About this exercise: Within the records below, find each line that holds the string "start", then copy it.

Extracted information:
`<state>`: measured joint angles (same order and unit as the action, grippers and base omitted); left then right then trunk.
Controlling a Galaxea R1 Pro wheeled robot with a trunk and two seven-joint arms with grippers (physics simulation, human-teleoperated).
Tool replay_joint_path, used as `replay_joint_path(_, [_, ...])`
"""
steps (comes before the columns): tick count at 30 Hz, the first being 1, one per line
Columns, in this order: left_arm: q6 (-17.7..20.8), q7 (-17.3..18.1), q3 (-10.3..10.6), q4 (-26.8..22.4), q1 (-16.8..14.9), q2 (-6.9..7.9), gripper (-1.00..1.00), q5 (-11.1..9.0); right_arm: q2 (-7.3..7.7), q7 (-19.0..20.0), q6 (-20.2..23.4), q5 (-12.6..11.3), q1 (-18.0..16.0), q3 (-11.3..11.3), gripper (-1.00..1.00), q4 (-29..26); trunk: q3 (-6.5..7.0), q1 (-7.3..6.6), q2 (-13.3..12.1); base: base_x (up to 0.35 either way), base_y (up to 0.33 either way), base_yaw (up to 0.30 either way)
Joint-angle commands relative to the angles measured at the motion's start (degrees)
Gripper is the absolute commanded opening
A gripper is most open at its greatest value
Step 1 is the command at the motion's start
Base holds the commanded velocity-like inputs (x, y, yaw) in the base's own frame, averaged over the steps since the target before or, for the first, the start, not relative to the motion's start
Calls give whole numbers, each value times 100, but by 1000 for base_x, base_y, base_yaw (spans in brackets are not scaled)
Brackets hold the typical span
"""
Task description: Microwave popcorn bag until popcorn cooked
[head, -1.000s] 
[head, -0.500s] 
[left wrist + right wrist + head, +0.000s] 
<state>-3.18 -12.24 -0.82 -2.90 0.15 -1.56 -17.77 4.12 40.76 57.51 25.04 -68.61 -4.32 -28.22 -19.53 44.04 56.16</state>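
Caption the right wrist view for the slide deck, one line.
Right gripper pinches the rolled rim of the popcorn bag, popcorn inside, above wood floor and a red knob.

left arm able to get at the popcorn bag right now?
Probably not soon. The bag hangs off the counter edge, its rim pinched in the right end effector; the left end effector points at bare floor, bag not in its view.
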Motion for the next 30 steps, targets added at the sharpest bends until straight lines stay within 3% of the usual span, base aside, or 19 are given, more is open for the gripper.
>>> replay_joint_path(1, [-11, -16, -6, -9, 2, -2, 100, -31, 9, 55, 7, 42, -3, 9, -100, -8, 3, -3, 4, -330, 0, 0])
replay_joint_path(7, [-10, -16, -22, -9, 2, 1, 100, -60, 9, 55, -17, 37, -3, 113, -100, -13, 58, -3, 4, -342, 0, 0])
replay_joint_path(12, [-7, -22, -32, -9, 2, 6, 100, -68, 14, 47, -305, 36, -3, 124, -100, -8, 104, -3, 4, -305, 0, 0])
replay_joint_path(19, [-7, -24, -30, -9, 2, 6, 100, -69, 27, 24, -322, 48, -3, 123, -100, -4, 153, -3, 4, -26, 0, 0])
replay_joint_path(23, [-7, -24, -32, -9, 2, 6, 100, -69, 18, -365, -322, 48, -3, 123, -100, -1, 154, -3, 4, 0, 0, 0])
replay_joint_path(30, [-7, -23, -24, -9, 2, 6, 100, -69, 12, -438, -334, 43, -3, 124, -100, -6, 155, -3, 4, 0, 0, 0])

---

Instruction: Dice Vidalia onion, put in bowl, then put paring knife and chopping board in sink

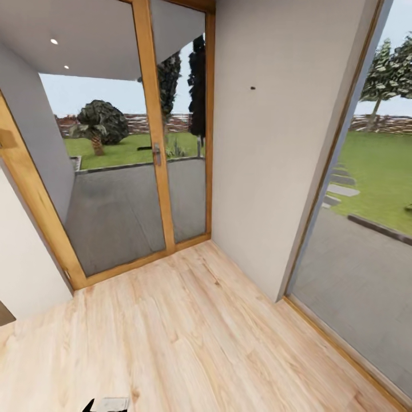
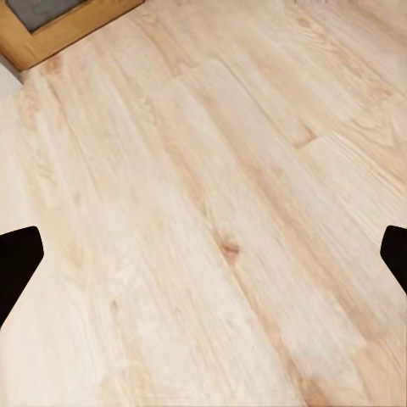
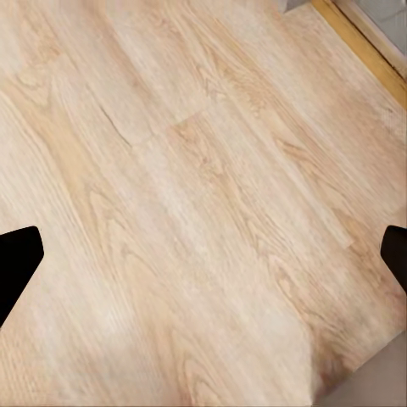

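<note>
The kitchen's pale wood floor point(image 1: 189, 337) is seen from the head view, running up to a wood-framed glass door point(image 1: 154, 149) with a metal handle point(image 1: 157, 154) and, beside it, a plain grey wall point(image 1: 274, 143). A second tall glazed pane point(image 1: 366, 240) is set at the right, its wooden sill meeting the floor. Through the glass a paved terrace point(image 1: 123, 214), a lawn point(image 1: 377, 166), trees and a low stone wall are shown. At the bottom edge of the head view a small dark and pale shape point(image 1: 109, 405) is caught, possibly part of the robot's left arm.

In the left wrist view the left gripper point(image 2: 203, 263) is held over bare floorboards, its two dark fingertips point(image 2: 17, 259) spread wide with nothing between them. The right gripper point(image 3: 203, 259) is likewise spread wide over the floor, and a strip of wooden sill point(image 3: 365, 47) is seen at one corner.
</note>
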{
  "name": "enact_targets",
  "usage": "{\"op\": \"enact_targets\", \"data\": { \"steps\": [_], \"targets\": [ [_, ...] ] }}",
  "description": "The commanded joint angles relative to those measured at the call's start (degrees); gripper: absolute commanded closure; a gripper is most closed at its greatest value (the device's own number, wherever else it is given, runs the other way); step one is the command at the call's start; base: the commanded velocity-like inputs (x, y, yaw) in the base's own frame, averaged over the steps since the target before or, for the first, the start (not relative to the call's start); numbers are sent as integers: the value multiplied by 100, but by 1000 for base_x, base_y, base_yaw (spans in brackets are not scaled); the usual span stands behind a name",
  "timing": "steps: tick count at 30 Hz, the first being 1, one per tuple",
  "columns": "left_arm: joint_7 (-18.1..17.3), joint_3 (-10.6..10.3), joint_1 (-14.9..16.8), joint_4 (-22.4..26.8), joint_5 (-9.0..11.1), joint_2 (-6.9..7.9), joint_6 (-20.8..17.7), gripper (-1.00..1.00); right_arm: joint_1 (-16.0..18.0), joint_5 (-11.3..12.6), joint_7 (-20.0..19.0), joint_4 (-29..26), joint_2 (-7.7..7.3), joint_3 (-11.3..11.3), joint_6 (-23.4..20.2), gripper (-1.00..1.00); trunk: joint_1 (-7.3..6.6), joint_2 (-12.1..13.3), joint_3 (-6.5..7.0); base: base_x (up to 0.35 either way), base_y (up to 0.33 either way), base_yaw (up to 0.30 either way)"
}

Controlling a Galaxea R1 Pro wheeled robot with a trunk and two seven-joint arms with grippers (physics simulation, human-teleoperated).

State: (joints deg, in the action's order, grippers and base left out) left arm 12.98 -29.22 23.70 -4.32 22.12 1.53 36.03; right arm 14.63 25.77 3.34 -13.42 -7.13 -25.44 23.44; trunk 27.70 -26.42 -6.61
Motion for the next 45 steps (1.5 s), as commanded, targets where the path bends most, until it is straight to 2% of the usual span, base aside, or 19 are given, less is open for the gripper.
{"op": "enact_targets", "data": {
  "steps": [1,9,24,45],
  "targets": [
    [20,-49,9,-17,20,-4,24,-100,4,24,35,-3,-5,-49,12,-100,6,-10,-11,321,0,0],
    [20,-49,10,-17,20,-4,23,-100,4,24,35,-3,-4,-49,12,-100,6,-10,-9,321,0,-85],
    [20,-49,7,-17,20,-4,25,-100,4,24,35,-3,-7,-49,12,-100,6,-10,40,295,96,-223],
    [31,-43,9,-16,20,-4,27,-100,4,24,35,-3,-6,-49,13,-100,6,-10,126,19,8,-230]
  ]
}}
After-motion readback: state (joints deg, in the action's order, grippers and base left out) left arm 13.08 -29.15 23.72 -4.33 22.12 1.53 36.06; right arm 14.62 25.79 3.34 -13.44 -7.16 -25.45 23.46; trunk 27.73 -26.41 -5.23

Result of this task:
Joint-angle commands relative to the angles measured at the motion's start (degrees)
Step 1 is the command at the motion's start
Base holds the commanded velocity-like inputs (x, y, yaw) in the base's own frame, averaged over the steps since the target before or, for the first, the start, not relative to the motion's start
  "description": "The commanded joint angles relative to those measured at the call's start (degrees); gripper: absolute commanded closure; a gripper is most closed at its greatest value (the device's own number, wherever else it is given, runs the other way); step one is the command at the call's start; base: the commanded velocity-like inputs (x, y, yaw) in the base's own frame, averaged over the steps since the target before or, for the first, the start (not relative to the call's start); numbers are sent as integers: the value multiplied by 100, but by 1000 for base_x, base_y, base_yaw (spans in brackets are not scaled); the usual span stands behind a name",

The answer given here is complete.